“Don’t leave me, child. Don’t go with the wild-man,” Allen urged the girl. “He’ll only lead you into more trouble. He can’t escape my men once I start them searching for him and the price he’ll pay for trussing me up like this——”
“It’s worth a goodly price to show you how a truss-up feels,” Pape interrupted. “Of course I can’t hope you’ll stay caved much longer than I, once the gang misses you. But I won’t have trouble re-pinching you, not while I hold these certificates of your guilt. To think, Jane, that my trail’s-end should run into yours this way! It looks—don’t get scared, now—but it does look a whole lot like Fate.”
She regarded him, serious-eyed, yet with faintly smiling lips. “It looked a whole lot like that to me the day you told dad and me about your search for——”
The suggestion of a smile vanished as she turned directly toward the wretched-looking little big man. “Wasn’t ‘Montana Gusher’ the name of that oil stock you stopped Aunt Helene’s buying, Judge Allen? Ah, I thought so!”
With a glance of contempt for the obviously guilty “family friend,” she followed Pape out of the cave. From the shadow of the wall they looked out over the flat.
“We can’t continue Western style,” he observed with manifest regret. “See the mounties? They’re here under instructions to report to his Honor the Judge and do his bidding. There’s a limit, as I learned awhile back, to what one can tackle in Gotham single-handed—that is to say, with hope of success. We’ll need an injunction to stop that stunt. Let’s go get it!”
Almost were they across the open space which they must cover to reach their horses when a shouted command to halt told that Allen’s gang had sighted them. Instead of obeying, Pape snatched Jane’s hand and urged her into a run.
They gained a moment in the one lost to the enemy while Swinton Welch explained to the police lieutenant the necessity of capturing them. They reached their mounts, climbed their saddles and were on their way before the pursuit started from the far side of the flat. A second time that afternoon the consecrated precinct of Gotham’s pleasure place staged a race—this one quite official, with former pursuers turned quarry.
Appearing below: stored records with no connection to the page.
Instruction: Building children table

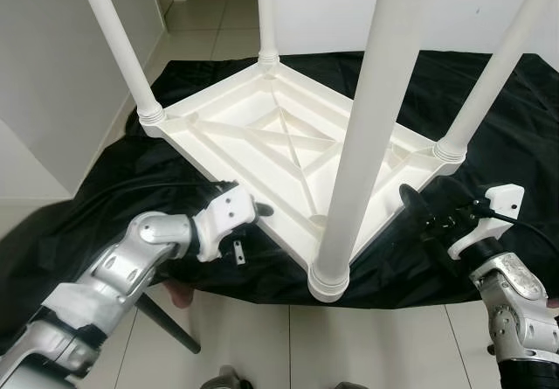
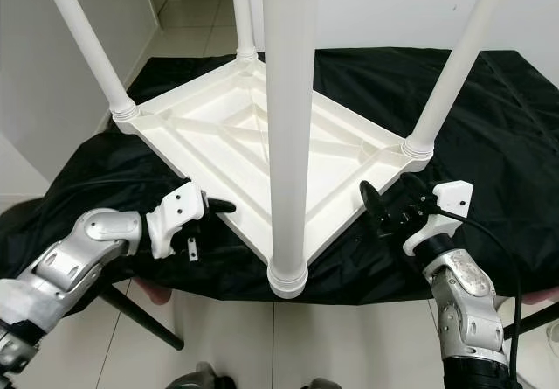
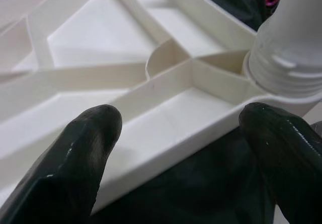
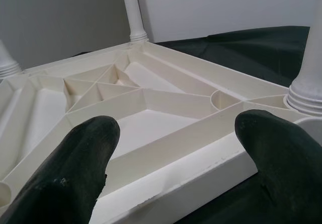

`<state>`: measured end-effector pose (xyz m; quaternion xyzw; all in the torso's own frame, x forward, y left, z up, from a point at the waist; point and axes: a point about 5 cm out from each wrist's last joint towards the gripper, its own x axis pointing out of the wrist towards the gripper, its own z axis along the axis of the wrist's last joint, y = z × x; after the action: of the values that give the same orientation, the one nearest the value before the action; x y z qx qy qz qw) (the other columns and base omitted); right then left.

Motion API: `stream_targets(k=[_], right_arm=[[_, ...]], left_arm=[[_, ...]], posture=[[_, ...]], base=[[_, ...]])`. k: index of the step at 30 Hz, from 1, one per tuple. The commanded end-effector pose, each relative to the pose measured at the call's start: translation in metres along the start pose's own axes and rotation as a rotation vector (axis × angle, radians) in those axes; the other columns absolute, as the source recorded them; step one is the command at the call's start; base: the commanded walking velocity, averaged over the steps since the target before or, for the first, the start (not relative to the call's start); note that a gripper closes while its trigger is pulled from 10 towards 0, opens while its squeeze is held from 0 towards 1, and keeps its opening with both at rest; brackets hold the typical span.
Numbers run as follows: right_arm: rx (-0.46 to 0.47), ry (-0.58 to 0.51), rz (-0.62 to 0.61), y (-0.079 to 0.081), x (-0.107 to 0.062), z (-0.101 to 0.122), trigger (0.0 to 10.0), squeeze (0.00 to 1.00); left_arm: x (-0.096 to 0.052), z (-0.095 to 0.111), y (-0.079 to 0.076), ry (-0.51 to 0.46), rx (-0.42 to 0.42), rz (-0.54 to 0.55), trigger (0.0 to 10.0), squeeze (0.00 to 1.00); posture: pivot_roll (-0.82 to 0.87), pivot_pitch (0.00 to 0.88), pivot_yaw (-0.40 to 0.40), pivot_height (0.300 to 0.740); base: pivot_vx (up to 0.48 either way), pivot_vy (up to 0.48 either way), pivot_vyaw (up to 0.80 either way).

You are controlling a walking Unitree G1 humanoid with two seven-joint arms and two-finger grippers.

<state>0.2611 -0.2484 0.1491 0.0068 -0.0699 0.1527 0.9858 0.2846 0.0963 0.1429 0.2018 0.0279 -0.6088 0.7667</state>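
A white plastic children's table [image 1: 262,135] lies upside down on a black cloth [image 1: 489,109], its ribbed underside facing up. Its legs stand upright: one at the near corner [image 1: 367,127], one at the left [image 1: 118,48], one at the back [image 1: 267,13] and one at the right [image 1: 489,74]. My left gripper [image 1: 255,209] is open at the table's front-left edge, and the rim sits between its fingers [image 3: 85,148]. My right gripper [image 1: 419,210] is open at the front-right edge, near the right leg's base, with the rim between its fingers [image 4: 85,153].
The cloth covers a low surface with a dark metal strut [image 1: 166,319] below its front left. White floor tiles [image 1: 367,345] lie in front. A white wall [image 1: 52,74] stands close on the left, and a tiled passage [image 1: 205,13] runs behind.
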Motion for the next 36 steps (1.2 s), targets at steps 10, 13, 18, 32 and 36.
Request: stream_targets(k=[10,13,18,32,36], right_arm=[[-0.001,0.014,-0.003,0.004,-0.006,-0.001,10.0,0.0],[-0.003,0.018,-0.007,0.004,-0.008,-0.001,10.0,0.0],[-0.005,0.026,-0.016,0.003,-0.013,-0.002,10.0,0.0],[-0.004,0.042,-0.014,0.006,-0.014,-0.004,10.0,0.0],[-0.006,0.041,-0.008,0.006,-0.012,-0.004,10.0,0.0]], left_arm=[[0.009,-0.008,0.003,0.05,0.013,-0.159,10.0,0.0],[0.009,-0.011,0.001,0.067,0.007,-0.185,10.0,0.0],[0.003,-0.014,0.003,0.07,-0.028,-0.231,10.0,0.0],[-0.009,-0.022,0.008,0.084,-0.103,-0.281,10.0,0.0],[-0.008,-0.029,0.009,0.123,-0.092,-0.295,10.0,0.0]], posture=[[-0.11,0.013,0.121,0.74],[-0.11,0.015,0.124,0.74],[-0.12,0.018,0.132,0.74],[-0.12,0.02,0.122,0.74],[-0.12,0.024,0.125,0.74]], base=[[0.0,0.0,0.0],[0.0,0.0,0.0],[0.0,0.0,0.0],[0.0,0.0,0.0],[0.0,0.0,0.0]])
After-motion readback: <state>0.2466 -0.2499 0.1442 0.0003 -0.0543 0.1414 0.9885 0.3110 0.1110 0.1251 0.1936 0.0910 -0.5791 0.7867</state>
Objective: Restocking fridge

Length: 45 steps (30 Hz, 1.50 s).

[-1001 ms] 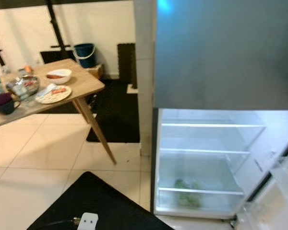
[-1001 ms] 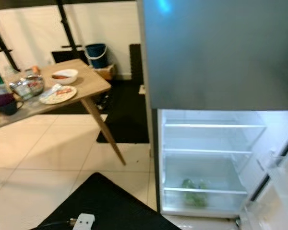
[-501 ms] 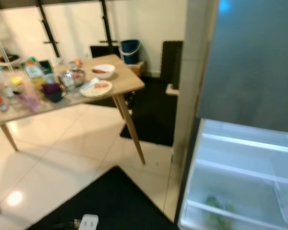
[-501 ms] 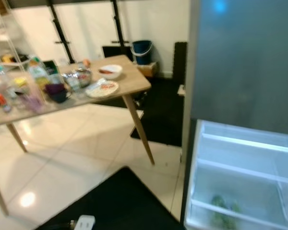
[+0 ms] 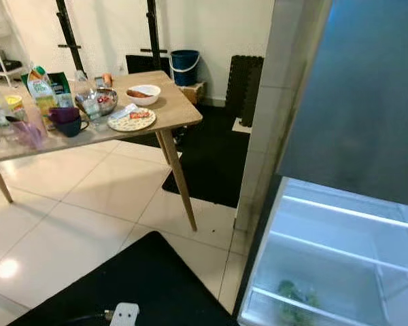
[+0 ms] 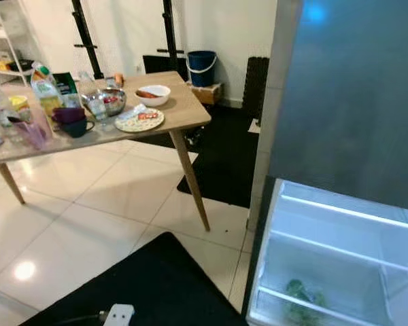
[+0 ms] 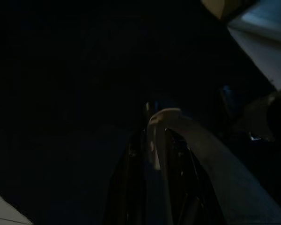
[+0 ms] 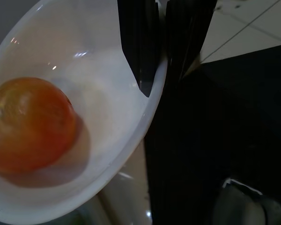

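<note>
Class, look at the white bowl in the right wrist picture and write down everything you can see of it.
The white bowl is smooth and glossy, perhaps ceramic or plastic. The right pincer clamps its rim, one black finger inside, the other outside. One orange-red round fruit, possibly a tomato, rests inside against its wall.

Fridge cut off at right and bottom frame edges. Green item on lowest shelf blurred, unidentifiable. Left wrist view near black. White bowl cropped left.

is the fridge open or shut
Open: the fridge shows lit white shelves and greens on the bottom one.
</note>
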Tool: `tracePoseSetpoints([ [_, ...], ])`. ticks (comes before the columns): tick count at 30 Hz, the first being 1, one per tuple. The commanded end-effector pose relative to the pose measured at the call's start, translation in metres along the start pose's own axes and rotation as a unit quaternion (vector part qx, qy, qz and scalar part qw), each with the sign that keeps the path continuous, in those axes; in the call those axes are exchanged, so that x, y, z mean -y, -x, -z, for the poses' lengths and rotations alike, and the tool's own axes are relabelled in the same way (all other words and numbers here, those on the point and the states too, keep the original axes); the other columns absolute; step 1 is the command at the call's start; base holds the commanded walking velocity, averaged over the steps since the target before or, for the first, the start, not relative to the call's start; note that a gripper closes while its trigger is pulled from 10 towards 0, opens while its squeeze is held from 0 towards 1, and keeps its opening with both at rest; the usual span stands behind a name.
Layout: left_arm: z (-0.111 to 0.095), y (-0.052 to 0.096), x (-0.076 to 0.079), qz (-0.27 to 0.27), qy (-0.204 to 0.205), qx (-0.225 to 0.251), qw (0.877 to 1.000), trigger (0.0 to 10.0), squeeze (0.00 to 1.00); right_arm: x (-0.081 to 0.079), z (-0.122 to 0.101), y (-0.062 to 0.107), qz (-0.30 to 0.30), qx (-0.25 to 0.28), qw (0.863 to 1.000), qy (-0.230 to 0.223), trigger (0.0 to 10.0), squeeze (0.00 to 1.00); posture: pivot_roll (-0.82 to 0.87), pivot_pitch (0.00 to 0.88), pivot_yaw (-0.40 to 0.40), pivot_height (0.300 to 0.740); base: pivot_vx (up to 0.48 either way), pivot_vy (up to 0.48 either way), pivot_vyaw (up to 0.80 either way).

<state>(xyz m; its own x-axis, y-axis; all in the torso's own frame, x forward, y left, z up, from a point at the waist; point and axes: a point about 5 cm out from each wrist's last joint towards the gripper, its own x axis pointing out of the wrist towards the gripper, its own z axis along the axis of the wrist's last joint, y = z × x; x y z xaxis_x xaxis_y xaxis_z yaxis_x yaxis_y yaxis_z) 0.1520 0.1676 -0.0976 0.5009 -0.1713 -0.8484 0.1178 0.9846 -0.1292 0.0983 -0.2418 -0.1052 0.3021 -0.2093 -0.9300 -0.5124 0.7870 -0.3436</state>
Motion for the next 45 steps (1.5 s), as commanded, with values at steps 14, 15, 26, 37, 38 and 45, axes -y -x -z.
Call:
tracePoseSetpoints([
  [14, 0.000, 0.000, 0.000, 0.006, -0.003, -0.004, 1.000, 10.0, 0.00, 0.004, 0.001, 0.000, 0.008, 0.002, 1.000, 0.008, 10.0, 0.00, -0.13, 0.000, 0.038, 0.740, 0.000, -0.458, 0.00],
  [15, 0.000, 0.000, 0.000, 0.005, -0.004, -0.004, 1.000, 10.0, 0.00, 0.004, 0.001, 0.000, 0.008, 0.002, 1.000, 0.009, 10.0, 0.00, -0.13, 0.000, 0.038, 0.740, 0.000, -0.454, 0.00],
  [26, -0.004, 0.000, -0.002, -0.003, -0.002, 0.001, 1.000, 10.0, 0.00, 0.006, -0.003, 0.000, 0.012, 0.009, 1.000, 0.014, 10.0, 0.00, -0.13, 0.000, 0.038, 0.740, 0.000, -0.111, 0.00],
  [37, -0.005, -0.001, 0.000, 0.002, 0.000, 0.003, 1.000, 10.0, 0.00, 0.009, -0.007, 0.000, 0.015, 0.015, 1.000, 0.015, 10.0, 0.00, -0.14, 0.000, 0.038, 0.740, 0.000, 0.000, 0.00],
  [38, -0.005, -0.001, 0.000, 0.002, 0.000, 0.004, 1.000, 10.0, 0.00, 0.009, -0.008, 0.000, 0.016, 0.016, 1.000, 0.016, 10.0, 0.00, -0.14, 0.000, 0.038, 0.740, 0.000, 0.000, 0.00],
  [45, -0.008, -0.002, 0.004, 0.017, 0.002, 0.010, 1.000, 10.0, 0.00, 0.020, -0.021, -0.001, 0.040, 0.041, 0.998, 0.037, 10.0, 0.00, -0.14, 0.000, 0.041, 0.740, 0.000, 0.000, 0.00],
])
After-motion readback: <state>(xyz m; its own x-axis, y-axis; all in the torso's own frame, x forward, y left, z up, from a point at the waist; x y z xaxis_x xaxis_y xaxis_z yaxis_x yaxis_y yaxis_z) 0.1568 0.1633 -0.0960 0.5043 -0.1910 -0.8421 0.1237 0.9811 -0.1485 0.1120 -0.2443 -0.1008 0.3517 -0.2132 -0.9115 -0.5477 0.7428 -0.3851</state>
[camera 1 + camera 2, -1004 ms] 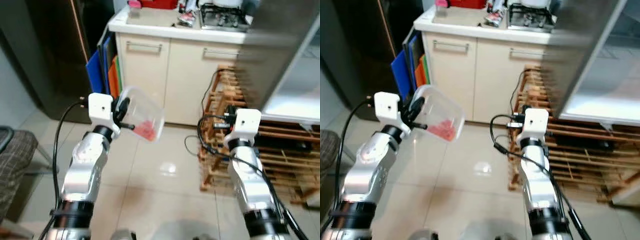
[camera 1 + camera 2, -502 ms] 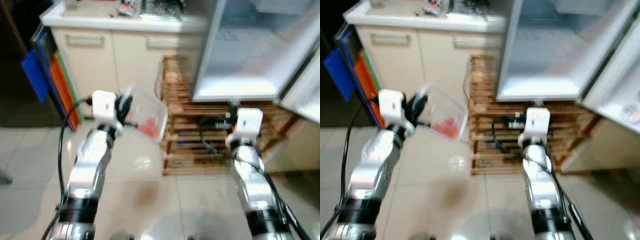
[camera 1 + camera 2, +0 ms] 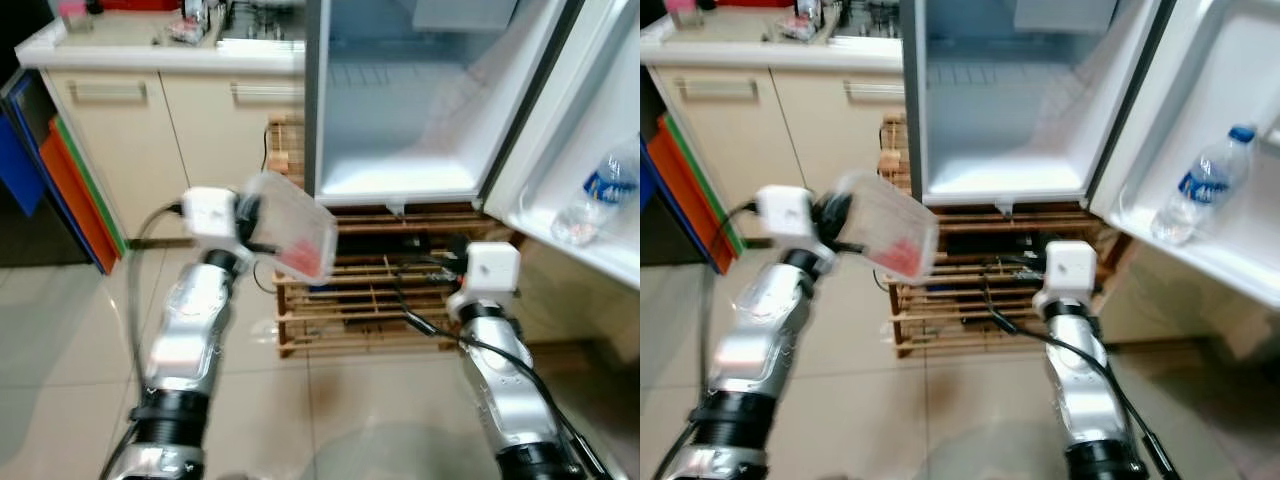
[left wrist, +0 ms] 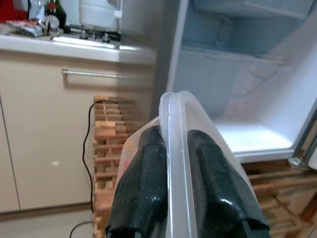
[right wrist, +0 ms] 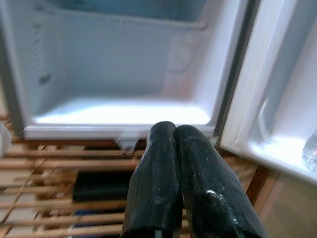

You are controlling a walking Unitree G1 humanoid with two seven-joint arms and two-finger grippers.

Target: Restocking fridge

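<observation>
We stand facing the open fridge (image 3: 400, 110), our left gripper (image 4: 173, 173) clamped on the rim of a clear plastic container (image 3: 295, 232). Its two black fingers (image 4: 143, 188) pinch the container's wall, one on each side of the thin rim. The container is held in the air, tilted, just in front of the fridge's lower left corner and above the wooden rack (image 3: 370, 290) on which the fridge stands. Something red (image 3: 300, 258) lies inside it; we cannot tell what it is.

Our right gripper (image 5: 174, 148) is closed with nothing between its fingers, the two black pads pressed together. It is raised in front of the rack, below the fridge's bottom edge and near the hinge side of the open door (image 3: 1230, 130).

The fridge's lower compartment shows a bare white floor (image 5: 124, 111) and a shelf higher up. In the door's shelf stands a clear water bottle (image 3: 1198, 190) with a blue cap and a blue label; the writing on the label is too small for us to read.

To the left of the fridge runs a pale kitchen surface (image 3: 150, 55) over cream cabinet doors with bar handles, carrying a gas hob (image 4: 94, 34) and some small items we cannot make out. Farther left of the fridge, blue and orange boards (image 3: 60, 180) lean against the cabinet. The floor (image 3: 60, 350) is pale tile.
</observation>
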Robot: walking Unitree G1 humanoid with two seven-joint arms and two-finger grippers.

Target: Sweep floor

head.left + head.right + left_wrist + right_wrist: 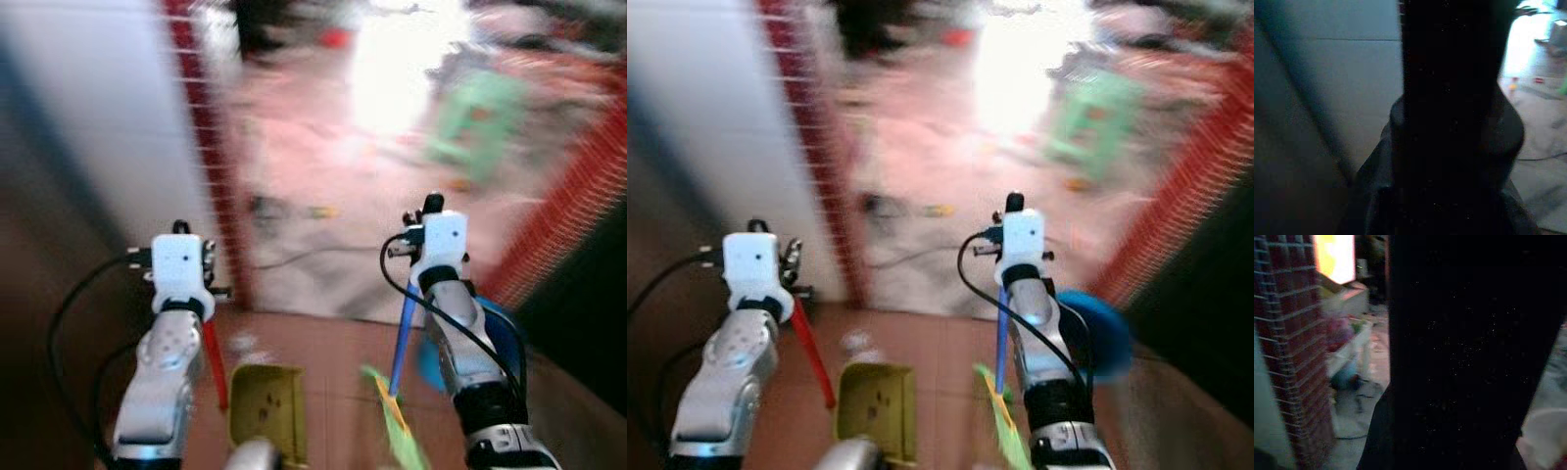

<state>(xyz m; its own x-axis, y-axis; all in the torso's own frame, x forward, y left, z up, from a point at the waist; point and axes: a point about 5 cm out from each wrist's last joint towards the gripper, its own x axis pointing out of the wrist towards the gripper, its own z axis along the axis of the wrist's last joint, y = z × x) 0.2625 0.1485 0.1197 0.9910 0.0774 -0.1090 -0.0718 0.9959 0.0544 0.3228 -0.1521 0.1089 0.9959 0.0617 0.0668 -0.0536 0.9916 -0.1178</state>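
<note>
Closest to the camera, a yellow-green dustpan (266, 411) sits low over the tiled floor (323, 343), below and just inside the left gripper (196, 257), on a red handle (214, 362) that slants up to that gripper. Whether the left gripper's fingers are closed round the handle cannot be told, since the white wrist block hides them and the left wrist view is dark and blocked by a black shape. Beside the dustpan, below the right gripper (429, 211), a green broom head (397, 426) rests near the floor, and its blue stick (402, 338) rises straight to that gripper's wrist. The right gripper's fingers are likewise too hidden and blurred to judge, and the right wrist view is mostly taken up by a dark bar. Just to the outer side of the right arm is a round blue thing (1097, 333), blurred. Ahead of both grippers the floor runs on through an opening between a white wall with a red brick edge (201, 127) beyond the left gripper and red brickwork (568, 196) beyond the right. A thin cable (294, 257) lies across the floor ahead, with small scraps near it, and farther off stands a green stool (480, 117) next to a bright glare on the floor.
</note>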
CHAPTER XXV—HUNTERS HUNTED
Really surprising was the detailed topographical knowledge which the western trail-blazer had acquired during recent adventures. He picked their way through the tumbled terrain of the park heights as if from a map. That he knew the up-and-down maze better than the officers now after them was demonstrated when they gained the path that represents the ultimate democracy of horsemanship by a scramble down a rocky slope with none of the pack in sight.